____ Data
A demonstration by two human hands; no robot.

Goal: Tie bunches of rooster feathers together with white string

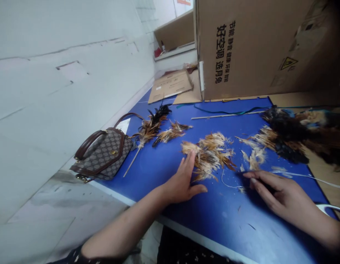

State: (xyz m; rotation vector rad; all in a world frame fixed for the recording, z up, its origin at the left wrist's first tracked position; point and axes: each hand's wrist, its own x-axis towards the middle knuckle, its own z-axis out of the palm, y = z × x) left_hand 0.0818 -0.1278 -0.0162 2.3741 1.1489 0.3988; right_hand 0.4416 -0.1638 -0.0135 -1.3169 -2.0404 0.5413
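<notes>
The right hand (pixel 280 196) lies flat and released on the blue bench (pixel 214 220), fingertips at a thin white string (pixel 227 183). The left hand (pixel 183 183), open, presses the tan feather pile (pixel 210 156) mid-bench. Seemingly sorting feathers; picking one calls for a fine pinch. They look wispy, brown-tipped, scattered loosely.

Two hands (pixel 183 181), one handbag (pixel 104 154)
</notes>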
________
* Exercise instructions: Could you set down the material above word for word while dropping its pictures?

* Exercise response:
A demonstration by two human hands; no robot.

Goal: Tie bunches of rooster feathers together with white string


State: (xyz m; rotation vector rad; all in a world frame fixed for the recording, z up, its origin at the left wrist's first tracked position; point and axes: each hand's wrist, its own x-axis towards the middle knuckle, its own z-axis out of the palm, y = z × x) left_hand 0.0818 -0.1278 -0.0162 2.3741 1.1489 0.3988; right_hand 0.4416 -0.1638 -0.0135 -1.3169 -2.0404 0.5413
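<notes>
The right hand (pixel 280 196) lies flat and released on the blue bench (pixel 214 220), fingertips at a thin white string (pixel 227 183). The left hand (pixel 183 183), open, presses the tan feather pile (pixel 210 156) mid-bench. Seemingly sorting feathers; picking one calls for a fine pinch. They look wispy, brown-tipped, scattered loosely.

Two hands (pixel 183 181), one handbag (pixel 104 154)
</notes>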

This brings the exercise to completion.